Problem description. Your reply should consist solely of the lines from the start of the material below through the line containing "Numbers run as", reproduced exactly.

___ Entries provided

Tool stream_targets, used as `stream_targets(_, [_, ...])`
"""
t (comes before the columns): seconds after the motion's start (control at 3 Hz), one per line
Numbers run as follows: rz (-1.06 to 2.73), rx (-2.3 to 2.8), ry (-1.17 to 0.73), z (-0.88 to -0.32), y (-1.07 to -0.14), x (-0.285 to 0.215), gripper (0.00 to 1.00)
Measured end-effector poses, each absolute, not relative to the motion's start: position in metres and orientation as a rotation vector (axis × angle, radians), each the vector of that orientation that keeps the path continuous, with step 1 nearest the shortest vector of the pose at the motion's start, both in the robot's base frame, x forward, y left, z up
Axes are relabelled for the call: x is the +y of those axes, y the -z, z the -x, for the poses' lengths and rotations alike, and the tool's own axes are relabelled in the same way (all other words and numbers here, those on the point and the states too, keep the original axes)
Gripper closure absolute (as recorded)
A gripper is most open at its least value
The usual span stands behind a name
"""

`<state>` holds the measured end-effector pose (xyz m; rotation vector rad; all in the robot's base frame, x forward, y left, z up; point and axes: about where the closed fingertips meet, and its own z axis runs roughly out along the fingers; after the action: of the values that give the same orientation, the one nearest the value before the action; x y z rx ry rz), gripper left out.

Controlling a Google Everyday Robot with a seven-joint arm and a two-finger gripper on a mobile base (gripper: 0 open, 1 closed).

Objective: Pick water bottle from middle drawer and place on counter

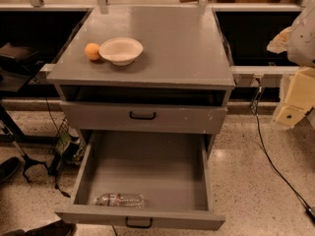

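Observation:
The water bottle (118, 199) lies on its side on the floor of the open middle drawer (147, 166), near the drawer's front left corner. The drawer is pulled far out, and its black handle (138, 223) shows at the bottom edge. The counter (177, 48) is the flat gray top of the cabinet above. My gripper (294, 104), cream-colored, hangs at the far right edge of the view, right of the cabinet, at about the height of the upper drawer and well away from the bottle. It holds nothing that I can see.
A white bowl (121, 50) and an orange (92, 51) sit on the counter's left side. The closed upper drawer front (142, 115) overhangs the back of the open drawer. A black cable (275, 166) runs across the floor at right. Dark stands and a shoe (9, 168) are at left.

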<state>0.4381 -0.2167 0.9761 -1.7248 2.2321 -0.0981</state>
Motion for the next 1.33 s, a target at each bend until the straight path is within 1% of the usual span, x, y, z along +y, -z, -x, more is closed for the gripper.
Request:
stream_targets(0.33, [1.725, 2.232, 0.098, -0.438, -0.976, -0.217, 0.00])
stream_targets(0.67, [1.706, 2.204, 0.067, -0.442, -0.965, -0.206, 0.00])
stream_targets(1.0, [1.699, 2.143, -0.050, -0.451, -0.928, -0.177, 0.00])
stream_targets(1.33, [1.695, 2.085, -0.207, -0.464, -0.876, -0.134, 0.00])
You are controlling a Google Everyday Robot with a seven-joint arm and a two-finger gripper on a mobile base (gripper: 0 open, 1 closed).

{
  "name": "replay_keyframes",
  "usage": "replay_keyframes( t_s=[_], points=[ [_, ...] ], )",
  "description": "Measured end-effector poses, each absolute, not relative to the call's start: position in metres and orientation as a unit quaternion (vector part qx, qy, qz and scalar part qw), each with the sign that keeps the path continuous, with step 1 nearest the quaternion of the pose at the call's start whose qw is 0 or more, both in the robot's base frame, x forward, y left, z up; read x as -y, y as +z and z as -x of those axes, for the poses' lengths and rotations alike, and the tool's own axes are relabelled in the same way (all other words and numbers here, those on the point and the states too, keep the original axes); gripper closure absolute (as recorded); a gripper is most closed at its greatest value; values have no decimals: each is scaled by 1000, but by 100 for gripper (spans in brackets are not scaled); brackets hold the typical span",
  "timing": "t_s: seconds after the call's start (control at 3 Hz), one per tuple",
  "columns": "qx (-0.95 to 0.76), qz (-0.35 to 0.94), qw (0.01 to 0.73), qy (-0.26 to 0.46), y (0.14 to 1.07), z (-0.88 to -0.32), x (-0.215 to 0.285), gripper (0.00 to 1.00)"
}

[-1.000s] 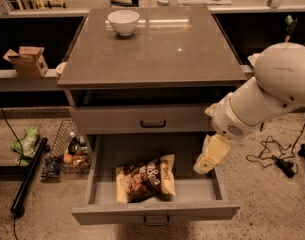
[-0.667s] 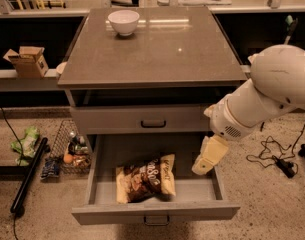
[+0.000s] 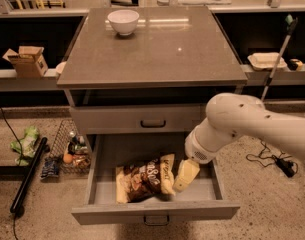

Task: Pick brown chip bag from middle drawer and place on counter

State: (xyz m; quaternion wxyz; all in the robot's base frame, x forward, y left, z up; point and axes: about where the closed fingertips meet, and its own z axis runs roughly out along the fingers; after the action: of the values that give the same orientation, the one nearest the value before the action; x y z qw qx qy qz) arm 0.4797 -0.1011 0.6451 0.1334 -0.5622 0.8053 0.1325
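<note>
Counter (image 3: 192,59) sits above and behind the pincer (image 3: 186,175), with a white bowl (image 3: 123,21) at its far-left corner. Middle drawer (image 3: 107,156) is pulled out; the pincer hangs low inside it, right of centre. Brown chip bag (image 3: 142,180) lies flat on the drawer floor directly to the pincer's left in camera view. Its long axis runs across the drawer and its near tan end is just beside the pincer; contact is unclear. Can't tell if the pincer is open or closed. Likely next: a short shift left over the bag's end, then grasp.
</note>
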Motion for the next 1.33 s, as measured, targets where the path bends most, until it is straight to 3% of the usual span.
replay_keyframes(
  t_s=[0.33,1.33],
  points=[
    [-806,555,117,169,575,-483,86,0],
    [-776,592,148,159,531,-518,64,0]
  ],
)
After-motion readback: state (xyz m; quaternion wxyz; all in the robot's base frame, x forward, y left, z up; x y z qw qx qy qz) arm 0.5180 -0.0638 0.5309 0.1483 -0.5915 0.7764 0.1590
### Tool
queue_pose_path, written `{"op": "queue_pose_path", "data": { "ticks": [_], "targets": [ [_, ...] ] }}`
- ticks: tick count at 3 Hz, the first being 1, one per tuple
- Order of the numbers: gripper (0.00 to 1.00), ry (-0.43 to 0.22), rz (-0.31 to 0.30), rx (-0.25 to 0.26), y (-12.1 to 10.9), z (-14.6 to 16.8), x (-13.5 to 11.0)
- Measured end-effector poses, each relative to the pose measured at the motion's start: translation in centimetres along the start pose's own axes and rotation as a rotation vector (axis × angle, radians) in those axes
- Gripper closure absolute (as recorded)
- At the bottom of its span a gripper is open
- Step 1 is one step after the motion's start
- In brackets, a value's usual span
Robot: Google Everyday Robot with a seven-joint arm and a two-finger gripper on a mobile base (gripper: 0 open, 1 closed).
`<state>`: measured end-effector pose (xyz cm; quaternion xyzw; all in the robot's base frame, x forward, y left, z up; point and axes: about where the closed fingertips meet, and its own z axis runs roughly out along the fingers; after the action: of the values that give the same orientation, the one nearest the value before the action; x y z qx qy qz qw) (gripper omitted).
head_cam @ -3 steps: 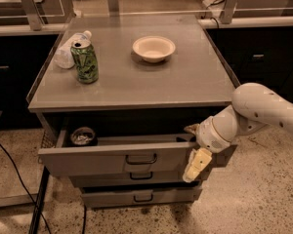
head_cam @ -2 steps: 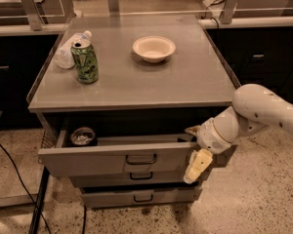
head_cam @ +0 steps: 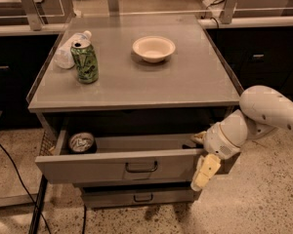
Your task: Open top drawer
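The top drawer (head_cam: 112,167) is a wide grey metal drawer with a small dark bar handle (head_cam: 141,167) at its centre. It stands pulled out from under the cabinet top, and its shallow tray (head_cam: 136,143) shows. A can (head_cam: 82,142) stands in the tray's left corner. My gripper (head_cam: 203,156) is at the right end of the drawer front, up against it, and the white arm (head_cam: 268,112) reaches in from the right. It is well to the right of the handle.
On the grey cabinet top (head_cam: 185,82) stand a green can (head_cam: 85,61), a crumpled plastic bottle (head_cam: 68,50) and a cream bowl (head_cam: 154,48). A lower drawer (head_cam: 136,197) is closed beneath. Dark counters flank the cabinet. Black cables (head_cam: 14,174) lie on the speckled floor at the left.
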<state>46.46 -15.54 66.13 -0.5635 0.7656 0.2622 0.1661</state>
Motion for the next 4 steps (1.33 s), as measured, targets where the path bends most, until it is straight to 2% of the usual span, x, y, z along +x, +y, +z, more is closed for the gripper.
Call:
{"op": "queue_pose_path", "data": {
  "ticks": [2,4],
  "targets": [
    [0.00,0.025,0.037,-0.087,4.0,-3.2,2.1],
    [0.00,0.065,0.075,-0.229,7.1,-6.2,3.5]
  ]
}}
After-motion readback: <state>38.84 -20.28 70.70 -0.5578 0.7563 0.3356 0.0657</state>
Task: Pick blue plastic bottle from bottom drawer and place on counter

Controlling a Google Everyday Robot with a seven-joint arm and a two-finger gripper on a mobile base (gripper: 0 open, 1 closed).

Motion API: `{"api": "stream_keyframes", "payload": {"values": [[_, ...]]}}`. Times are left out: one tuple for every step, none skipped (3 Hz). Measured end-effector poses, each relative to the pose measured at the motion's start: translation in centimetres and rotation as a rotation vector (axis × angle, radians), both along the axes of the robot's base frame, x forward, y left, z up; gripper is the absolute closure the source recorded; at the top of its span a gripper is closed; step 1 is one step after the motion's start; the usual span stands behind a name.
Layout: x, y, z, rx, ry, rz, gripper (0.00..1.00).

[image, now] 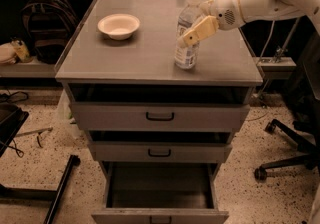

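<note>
The blue plastic bottle (186, 48), clear with a white cap, stands upright on the counter (125, 58), right of centre, its base touching the surface. My gripper (192, 32) reaches in from the right on a white arm and is shut around the bottle's upper half, with one tan finger (200, 30) across its front. The bottom drawer (159, 193) is pulled open below, and its dark inside looks empty.
A white bowl (118, 25) sits on the counter's back left. The two upper drawers (160, 116) are slightly open. A backpack (45, 23) is on a shelf to the left. An office chair base (287, 153) is on the floor to the right, and black stand legs (55, 193) to the left.
</note>
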State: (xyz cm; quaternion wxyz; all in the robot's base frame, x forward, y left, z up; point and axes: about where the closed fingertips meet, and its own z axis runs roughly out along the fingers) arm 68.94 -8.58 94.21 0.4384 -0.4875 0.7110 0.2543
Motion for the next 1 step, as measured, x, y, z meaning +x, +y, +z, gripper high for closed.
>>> {"api": "stream_keyframes", "payload": {"values": [[0.0,0.0,0.0,0.0,0.0,0.0,0.0]]}}
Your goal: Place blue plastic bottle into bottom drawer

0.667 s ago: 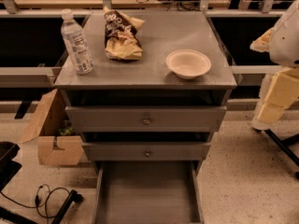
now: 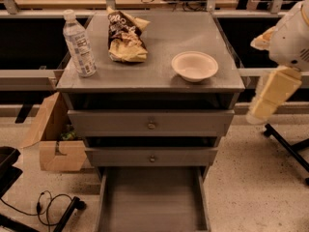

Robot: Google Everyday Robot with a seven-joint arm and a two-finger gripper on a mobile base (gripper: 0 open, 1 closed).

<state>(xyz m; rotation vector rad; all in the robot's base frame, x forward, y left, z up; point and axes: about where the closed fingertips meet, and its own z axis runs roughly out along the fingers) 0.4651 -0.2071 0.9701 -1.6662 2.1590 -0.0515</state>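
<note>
The blue plastic bottle (image 2: pixel 79 45) stands upright at the left front corner of the grey cabinet top (image 2: pixel 159 71); it is clear, with a white cap and a pale label. The bottom drawer (image 2: pixel 153 197) is pulled out below the two knobbed drawers, a shallow grey tray with nothing in it. My gripper (image 2: pixel 264 100), on the white and yellowish arm, hangs off the cabinet's right side at about top-drawer height. It is far from the bottle and holds nothing that I can see.
A crumpled chip bag (image 2: pixel 124 37) lies next to the bottle, and a white bowl (image 2: pixel 194 65) sits at the front right of the top. An open cardboard box (image 2: pixel 53 139) stands on the floor at left, with a cable (image 2: pixel 48 207) in front of it. Chair legs (image 2: pixel 289 149) are at right.
The lower part of my arm, with the gripper, has swung slightly left toward the cabinet's right side. The bottle, bag, bowl and drawers have not moved.
</note>
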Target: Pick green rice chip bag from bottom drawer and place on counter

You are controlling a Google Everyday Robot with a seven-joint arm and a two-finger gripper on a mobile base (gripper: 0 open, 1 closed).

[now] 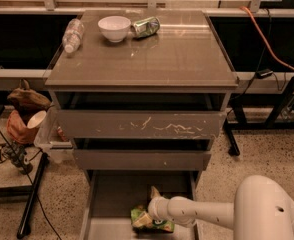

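Observation:
The green rice chip bag (148, 220), a small crinkled green pouch with tan patches, lies on the floor of the open bottom drawer (112, 196), near its front right. My white arm reaches in from the lower right. My gripper (154, 204) sits in the drawer at the bag's top right edge, its tip over the bag. The counter (177, 54) is the glossy grey-brown top of the cabinet.
On the counter's far left stand a white bowl (114, 28), a crushed green can (146, 27) and a lying plastic bottle (72, 34). The scratched middle drawer front (142, 125) overhangs the open drawer. A tripod leg (33, 199) and cables stand at the left.

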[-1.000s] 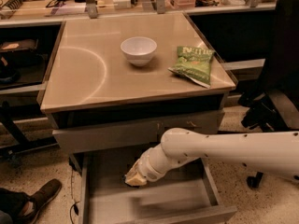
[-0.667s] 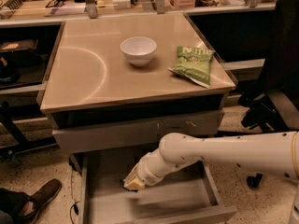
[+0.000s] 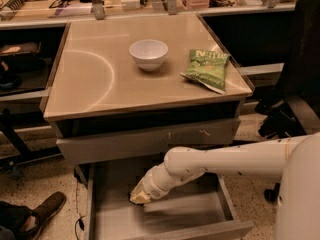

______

Response to the exercise.
Tool stream_targets, used as `stream_targets(_, [_, ...])`
"""
t (comes before the columns): seconds after the motion's start (control at 3 Hz), one per line
Numbers run as follows: rz (-1.06 to 2.73), rx (-2.3 to 2.8), ry (-1.17 to 0.73), z (-0.88 to -0.32), y (-1.07 to -0.14), x (-0.285 to 0.215), gripper (0.00 to 1.00)

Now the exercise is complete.